= Assigned task =
The material below holds the lines to copy: from the one with "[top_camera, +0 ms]" up to and including the one with "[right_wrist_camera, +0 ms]". Copy them exactly and skip the pictures.

= Data shown =
[Start of Attachment]

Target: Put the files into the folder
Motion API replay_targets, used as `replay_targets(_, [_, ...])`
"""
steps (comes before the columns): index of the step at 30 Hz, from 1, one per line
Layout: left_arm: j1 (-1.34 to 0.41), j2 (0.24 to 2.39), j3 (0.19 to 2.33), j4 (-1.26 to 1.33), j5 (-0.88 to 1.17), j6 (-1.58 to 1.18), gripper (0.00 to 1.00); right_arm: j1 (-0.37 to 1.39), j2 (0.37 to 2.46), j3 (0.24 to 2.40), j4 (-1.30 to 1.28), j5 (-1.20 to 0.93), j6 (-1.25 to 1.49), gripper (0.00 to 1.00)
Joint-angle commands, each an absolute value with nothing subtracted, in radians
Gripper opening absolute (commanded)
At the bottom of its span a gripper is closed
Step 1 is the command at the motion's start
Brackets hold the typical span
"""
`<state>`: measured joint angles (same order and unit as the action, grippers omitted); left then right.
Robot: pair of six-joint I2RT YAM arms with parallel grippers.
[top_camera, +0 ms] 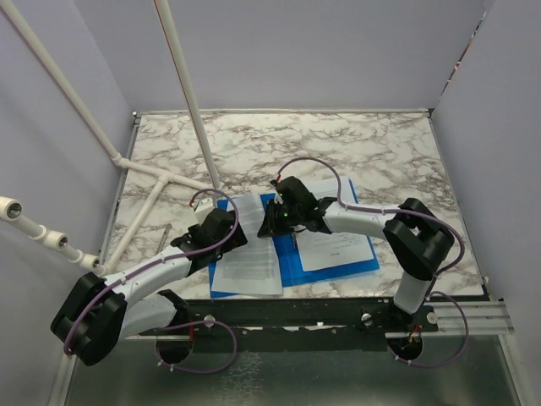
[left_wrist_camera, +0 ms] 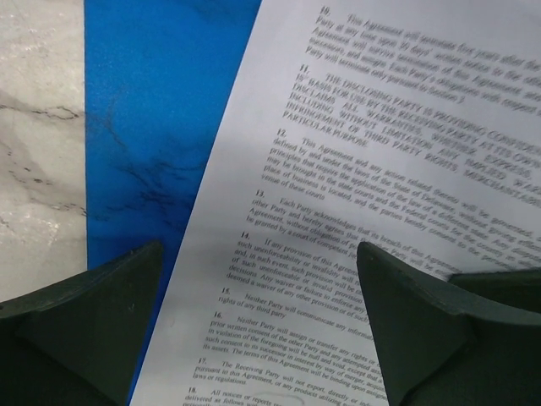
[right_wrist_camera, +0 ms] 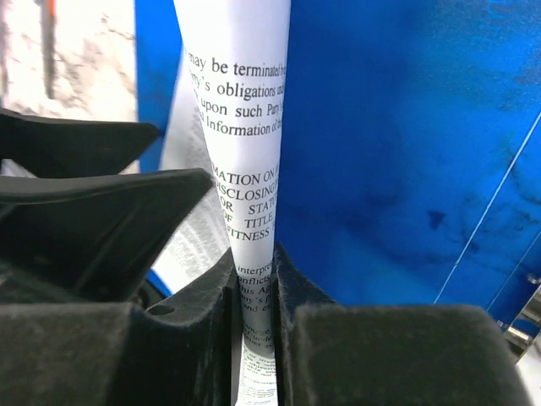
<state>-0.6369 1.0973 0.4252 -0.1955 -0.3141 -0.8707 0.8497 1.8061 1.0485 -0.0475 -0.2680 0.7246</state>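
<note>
right hand (right_wrist_camera: 254,283) clamped on the files (right_wrist_camera: 241,127) over the folder (right_wrist_camera: 380,169); left hand (left_wrist_camera: 258,254) apart.

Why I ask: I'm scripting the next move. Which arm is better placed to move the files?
Right. The right end effector is shut on one of the files above the folder; the left end effector hangs open, gripping nothing.

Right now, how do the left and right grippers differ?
The left gripper is wide open; the right gripper is shut. The left gripper holds nothing above a flat sheet; the right gripper pinches a curled sheet between its fingers. Both are over the blue folder.
</note>
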Motion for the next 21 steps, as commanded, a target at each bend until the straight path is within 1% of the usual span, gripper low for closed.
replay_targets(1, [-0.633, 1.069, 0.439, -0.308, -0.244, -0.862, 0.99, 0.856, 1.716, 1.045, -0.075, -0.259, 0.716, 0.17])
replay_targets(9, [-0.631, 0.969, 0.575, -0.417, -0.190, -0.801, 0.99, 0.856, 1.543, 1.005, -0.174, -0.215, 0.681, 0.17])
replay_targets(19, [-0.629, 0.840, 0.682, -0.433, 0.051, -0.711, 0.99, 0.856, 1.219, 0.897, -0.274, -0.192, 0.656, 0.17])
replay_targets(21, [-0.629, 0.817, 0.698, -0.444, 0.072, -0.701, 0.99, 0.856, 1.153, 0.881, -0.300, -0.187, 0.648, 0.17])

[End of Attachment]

= Finished task =
[top_camera, +0 ms] 
[left_wrist_camera, +0 ms] 
[right_wrist_camera, +0 ms] 

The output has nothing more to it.